A spider sits in her web. Researchers from England think spiders might be sensing and using electrostatic fields to become airborne. VOA

Since the 1800s, scientists have marveled at how spiders can take flight using their webbing. Charles Darwin remarked on the behavior when tiny spiders landed on the HMS Beagle, trailing lines of silk. He thought the arachnids might be using heat-generated updrafts to take to the sky, but new research shows a totally different cause may be at play.

Erica Morley and Daniel Robert from the University of Bristol in England were interested in exploring a second explanation for the spiders’ ability. They thought spiders might sense and use electrostatic fields in the air.

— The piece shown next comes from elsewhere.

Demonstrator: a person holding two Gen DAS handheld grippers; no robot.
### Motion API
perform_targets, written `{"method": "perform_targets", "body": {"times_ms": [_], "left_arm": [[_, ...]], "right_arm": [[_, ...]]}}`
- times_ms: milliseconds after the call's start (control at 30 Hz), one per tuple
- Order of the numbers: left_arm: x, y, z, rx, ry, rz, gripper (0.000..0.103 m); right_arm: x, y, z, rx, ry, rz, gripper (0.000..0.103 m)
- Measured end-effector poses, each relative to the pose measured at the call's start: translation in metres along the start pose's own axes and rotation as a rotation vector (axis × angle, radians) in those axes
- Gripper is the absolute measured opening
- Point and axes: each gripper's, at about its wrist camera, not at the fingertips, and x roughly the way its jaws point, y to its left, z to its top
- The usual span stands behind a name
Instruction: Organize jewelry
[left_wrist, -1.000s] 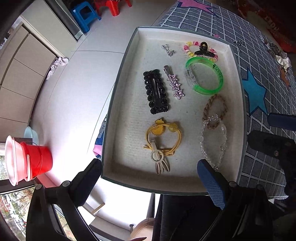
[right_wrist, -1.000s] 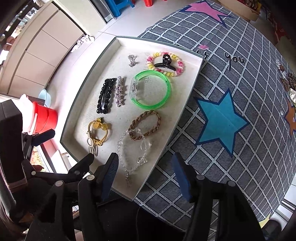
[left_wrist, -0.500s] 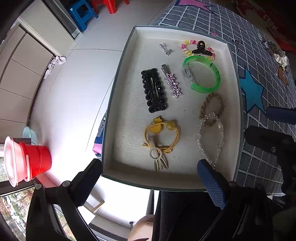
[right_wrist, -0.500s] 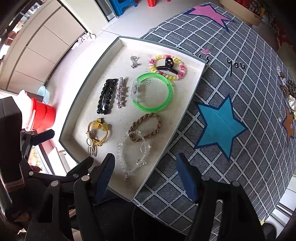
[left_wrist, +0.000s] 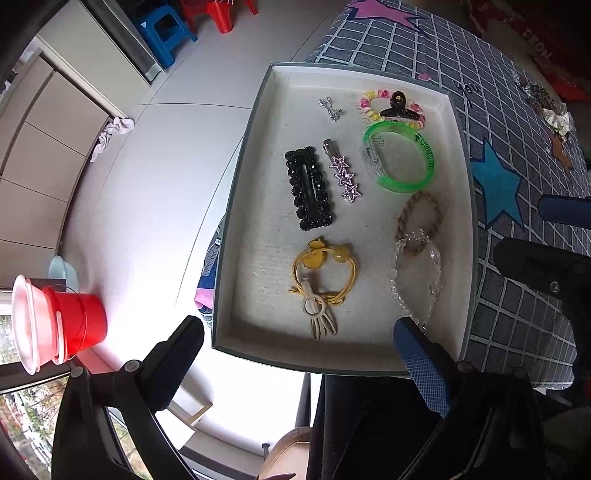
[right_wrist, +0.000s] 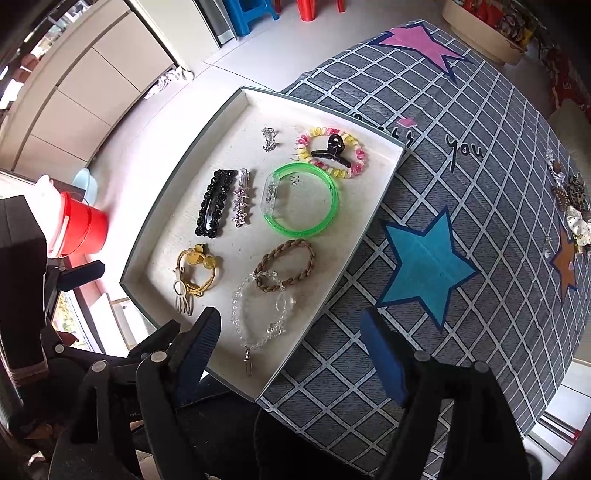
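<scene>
From the left wrist, the left gripper (left_wrist: 295, 354) hangs above the near edge of a shallow white tray (left_wrist: 242, 206), its jaws spread wide with nothing between them. The tray sits on a grey checked cloth (left_wrist: 517, 302) printed with stars. Inside the tray, a black beaded clip (left_wrist: 309, 188) lies near the centre, and a star clip (left_wrist: 341, 171) lies just beside it at 3 o'clock. A green bangle (left_wrist: 399, 157) sits toward 1 o'clock, with a coiled hair tie (left_wrist: 373, 105) and a black claw clip (left_wrist: 400, 107) on top of it just past the bangle at 12 o'clock. A small silver piece (left_wrist: 330, 108) lies at 11 o'clock of the star clip. A yellow hair tie (left_wrist: 323, 277) rests at 6 o'clock of the black beaded clip. A brown braided band (left_wrist: 419, 218) overlaps a clear bead bracelet (left_wrist: 415, 280) near the right wall. A red bucket (left_wrist: 70, 321) stands on the floor at 9 o'clock. The right gripper shows at the 3 o'clock edge.

From the right wrist, the right gripper (right_wrist: 291, 343) is held over the tray's (right_wrist: 369, 225) near right corner, jaws parted wide and empty; one finger is over the tray, the other over the cloth (right_wrist: 480, 110). The bead bracelet (right_wrist: 258, 314) lies closest, with the braided band (right_wrist: 288, 266) touching it at 12 o'clock and the bangle (right_wrist: 301, 205) beyond. More small pieces (right_wrist: 572, 214) lie on the cloth at 3 o'clock, well apart from the tray.
</scene>
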Motion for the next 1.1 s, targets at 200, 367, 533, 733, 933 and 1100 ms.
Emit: {"method": "perform_targets", "body": {"times_ms": [200, 367, 533, 733, 933, 1100], "left_arm": [[-0.006, 0.004, 0.001, -0.006, -0.006, 0.003, 0.103], [-0.009, 0.004, 0.002, -0.003, -0.017, 0.007, 0.103], [-0.017, 0.006, 0.002, -0.008, -0.042, 0.017, 0.103], [-0.031, 0.005, 0.001, 0.018, -0.071, 0.014, 0.103], [-0.052, 0.005, -0.002, 0.032, -0.112, 0.009, 0.103], [-0.072, 0.007, -0.001, 0.026, -0.144, 0.017, 0.103]], "right_arm": [[-0.003, 0.001, 0.000, -0.004, 0.000, -0.002, 0.080], [-0.003, 0.001, -0.001, 0.001, 0.000, -0.001, 0.080], [-0.006, 0.002, 0.000, -0.002, -0.006, -0.006, 0.080], [-0.017, 0.003, 0.002, -0.015, -0.022, -0.028, 0.080], [-0.037, 0.005, 0.002, -0.038, -0.078, -0.068, 0.084], [-0.060, 0.002, 0.003, -0.019, -0.140, -0.086, 0.086]]}}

“There have been several studies looking at how air movement and wind can get spiders airborne, but the electrostatic hypothesis was never tested,” Morley told VOA.

Some observers suggested electrostatic fields might be the reason the multiple draglines some spiders use to float don’t get tangled with each other. Biologist Kimberley Sheldon from the University of Tennessee at Knoxville, who was not involved in the new research, pointed out that “though these spiders will have five or six draglines, those strands of silk do not get entangled. So we’ve known for a while that electrostatics probably [are] at least interacting with the spider, with the silk lines themselves, to keep them from getting tangled.”

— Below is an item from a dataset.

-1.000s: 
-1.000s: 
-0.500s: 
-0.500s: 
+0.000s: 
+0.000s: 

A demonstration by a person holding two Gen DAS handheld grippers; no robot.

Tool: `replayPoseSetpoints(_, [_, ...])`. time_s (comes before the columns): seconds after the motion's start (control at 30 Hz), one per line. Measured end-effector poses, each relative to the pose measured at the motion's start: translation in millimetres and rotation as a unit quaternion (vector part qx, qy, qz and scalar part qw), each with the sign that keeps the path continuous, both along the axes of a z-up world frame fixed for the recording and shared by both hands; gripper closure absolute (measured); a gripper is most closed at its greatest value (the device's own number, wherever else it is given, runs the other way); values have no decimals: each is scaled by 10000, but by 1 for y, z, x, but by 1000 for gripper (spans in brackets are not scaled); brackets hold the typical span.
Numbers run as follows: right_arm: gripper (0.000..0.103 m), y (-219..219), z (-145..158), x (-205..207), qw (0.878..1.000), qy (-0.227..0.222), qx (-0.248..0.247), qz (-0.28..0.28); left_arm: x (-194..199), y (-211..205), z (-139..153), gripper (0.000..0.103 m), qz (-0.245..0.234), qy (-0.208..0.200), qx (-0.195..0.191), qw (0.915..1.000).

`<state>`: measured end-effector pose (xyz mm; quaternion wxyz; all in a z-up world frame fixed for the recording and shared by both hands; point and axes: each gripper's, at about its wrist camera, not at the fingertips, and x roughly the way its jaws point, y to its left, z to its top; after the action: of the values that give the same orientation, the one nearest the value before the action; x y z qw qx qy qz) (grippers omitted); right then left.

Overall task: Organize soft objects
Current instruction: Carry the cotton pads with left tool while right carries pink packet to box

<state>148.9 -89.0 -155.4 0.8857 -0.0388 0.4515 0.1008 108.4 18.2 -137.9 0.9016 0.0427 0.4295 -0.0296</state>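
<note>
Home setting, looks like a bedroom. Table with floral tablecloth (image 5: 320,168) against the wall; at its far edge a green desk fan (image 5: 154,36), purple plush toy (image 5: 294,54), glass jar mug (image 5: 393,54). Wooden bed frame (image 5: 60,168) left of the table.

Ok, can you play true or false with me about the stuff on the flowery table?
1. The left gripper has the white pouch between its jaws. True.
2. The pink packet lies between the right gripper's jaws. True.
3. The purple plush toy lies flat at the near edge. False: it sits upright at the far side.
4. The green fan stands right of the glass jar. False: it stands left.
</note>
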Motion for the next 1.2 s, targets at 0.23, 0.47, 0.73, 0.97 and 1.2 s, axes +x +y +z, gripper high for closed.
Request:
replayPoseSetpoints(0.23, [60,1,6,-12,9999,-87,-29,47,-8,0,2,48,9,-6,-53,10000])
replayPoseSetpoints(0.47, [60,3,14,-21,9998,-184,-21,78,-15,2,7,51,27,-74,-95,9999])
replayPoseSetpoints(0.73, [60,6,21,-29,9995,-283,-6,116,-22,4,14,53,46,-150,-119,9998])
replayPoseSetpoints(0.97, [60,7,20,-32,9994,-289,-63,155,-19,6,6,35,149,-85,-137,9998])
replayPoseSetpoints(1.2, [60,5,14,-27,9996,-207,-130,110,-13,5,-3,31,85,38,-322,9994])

Morley and Robert created a box with a grounded metal plate on the bottom and a plate on the top that they could pass an electrical current through. The scientists placed spiders in the box and turned on the voltage, watching as the creatures reacted to the electric field.

Reaction to current

When the electric field was on, the spiders lifted their abdomens into the air and started tiptoeing by raising up on the very ends of their legs. Morley told VOA that spiders only tiptoe right before they release silk draglines to fly away, in a process called ballooning.

And when the spiders did balloon and rise into the air, turning off the electric current caused them to drop.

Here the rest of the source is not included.